Joan Mitchell lived very hard. She battled her lovers, drank away her nights, and maligned her rivals with unbridled ferocity. The one time I spoke to her, she dismissed a woman artist of her generation as “that tampon painter.” And yet Mitchell (1926–92) also was a sacred monster with loyal friends, particularly the poets who came of age in New York during the fifties, among them James Schuyler, Frank O’Hara, and John Ashbery. Why? Partly because there was something plucky – in an era that shrugged off female artists – about a tough-talking woman who out-boyed the boys. More important, however, was Mitchell’s commitment as an artist to a certain intensity or scale of being. In her art no less than in her life, Mitchell never settled for the small-change ironies. She would have agreed with Baudelaire’s exhortation in Paris Spleen to be “drunk without respite… . With wine, with poetry, or with virtue, as you please. But get drunk.”
As a young painter in the early fifties, Mitchell – who came from a literary family in Chicago – schooled her eye in the work of the older, or “first generation,” Abstract Expressionists. She relished the pungent reality of paint and shared the conviction of the period that in the right hand, the brush could register every tremor of the soul. Her early work, while always well-made, owed too much to her masters. It was in the sixties that – as the exciting show organized by Jane Livingston at the Whitney Museum of American Art suggests – she found her way. Under great emotional stress, Mitchell, who never yielded to the overblown huff-and-puff typical of “second generation” artists, painted a cycle of pictures that she called her black paintings. These pictures, while not actually black, were among the bleakest of the era – an inner storm of rage and tears. She seemed to claw and smear the paint onto the canvas. And she found a certain color, a kind of clotted olive green, that perfectly defined the slow squeeze of despair.
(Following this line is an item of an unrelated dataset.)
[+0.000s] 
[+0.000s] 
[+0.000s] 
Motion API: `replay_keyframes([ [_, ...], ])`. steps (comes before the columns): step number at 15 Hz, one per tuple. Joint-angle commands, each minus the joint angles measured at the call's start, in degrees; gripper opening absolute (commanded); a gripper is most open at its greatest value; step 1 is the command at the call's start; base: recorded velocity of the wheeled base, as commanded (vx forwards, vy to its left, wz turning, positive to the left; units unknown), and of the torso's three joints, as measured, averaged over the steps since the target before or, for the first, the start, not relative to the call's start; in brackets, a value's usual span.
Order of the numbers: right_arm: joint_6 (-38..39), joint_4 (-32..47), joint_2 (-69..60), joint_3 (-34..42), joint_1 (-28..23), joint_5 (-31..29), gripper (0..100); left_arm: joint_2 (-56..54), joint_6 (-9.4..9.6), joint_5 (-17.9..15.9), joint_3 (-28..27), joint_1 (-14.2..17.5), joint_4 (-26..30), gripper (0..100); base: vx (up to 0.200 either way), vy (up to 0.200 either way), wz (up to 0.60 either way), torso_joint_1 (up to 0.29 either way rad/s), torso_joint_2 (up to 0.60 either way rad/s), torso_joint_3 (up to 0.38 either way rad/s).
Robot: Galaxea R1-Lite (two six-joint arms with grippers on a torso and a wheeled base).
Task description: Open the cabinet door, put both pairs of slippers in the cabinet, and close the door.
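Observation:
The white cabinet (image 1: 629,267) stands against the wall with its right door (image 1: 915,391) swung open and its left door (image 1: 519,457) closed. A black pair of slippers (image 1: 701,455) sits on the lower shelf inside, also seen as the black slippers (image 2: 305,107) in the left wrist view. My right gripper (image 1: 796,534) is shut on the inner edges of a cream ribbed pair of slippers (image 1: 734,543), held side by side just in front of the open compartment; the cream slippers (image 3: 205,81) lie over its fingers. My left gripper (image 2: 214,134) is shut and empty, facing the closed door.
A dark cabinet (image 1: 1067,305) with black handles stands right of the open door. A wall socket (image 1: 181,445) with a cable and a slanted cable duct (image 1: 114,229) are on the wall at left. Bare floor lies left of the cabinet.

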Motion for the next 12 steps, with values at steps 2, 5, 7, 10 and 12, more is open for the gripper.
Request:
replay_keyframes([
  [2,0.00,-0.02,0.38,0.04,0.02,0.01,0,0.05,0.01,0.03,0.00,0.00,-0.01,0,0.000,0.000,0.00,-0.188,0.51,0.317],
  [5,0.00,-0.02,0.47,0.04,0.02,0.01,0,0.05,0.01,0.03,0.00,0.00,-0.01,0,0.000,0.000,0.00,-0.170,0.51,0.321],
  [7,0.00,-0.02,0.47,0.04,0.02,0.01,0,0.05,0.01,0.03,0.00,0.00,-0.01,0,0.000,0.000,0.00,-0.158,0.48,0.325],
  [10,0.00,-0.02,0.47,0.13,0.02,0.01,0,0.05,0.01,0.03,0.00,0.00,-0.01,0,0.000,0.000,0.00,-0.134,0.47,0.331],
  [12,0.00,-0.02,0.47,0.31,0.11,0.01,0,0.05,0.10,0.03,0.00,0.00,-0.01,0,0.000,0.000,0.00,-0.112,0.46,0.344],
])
But rage and despair were not Mitchell’s principal intoxications. In 1959, she moved to France and became, in much of her work, an abstract landscape painter – a Dionysian blissfully besotted by the colors, forms, and lights of nature. Her pictures sometimes seemed as physical as a wet meadow underfoot or a heavy mist on the cheek; the paint itself often had the texture of the earth. She worked over the years with many different moods and scales – of spirit, size, and color – but almost invariably sought to raise her intense physical sensations into a kind of transcendent rapture. In the series “La Grande Vallée,” she imagined the secret Edenic places in nature that children and adolescents retreat to and dream of inhabiting. She also made large multi-paneled paintings that were often likened to Monet’s water lilies, a comparison that irked her. But she certainly wanted to make paintings that enveloped the eye. Salut Tom, probably her most direct homage to the French Impressionist, has the lazy, floating rhythm of his summer ponds.
For the art world, this exhibition should be news. The Paintings of Joan Mitchell is the first significant showing here of the artist’s work in almost 30 years. The catalogue includes fresh biographical and critical analysis, and there are some unfamiliar paintings from her estate on view. What’s particularly surprising, however, is how challenging and even remote her ambition now appears. For Mitchell, a painting could still encompass the grand passions; the gruff and sometimes angry persona concealed a sensitive romantic. Educated, smart, knowing, and sophisticated, she was somehow innocent of irony and not afraid to celebrate pleasure; the sublime intoxications that earlier societies once respected she claimed for her own. She died not long ago – but oh-so-long ago.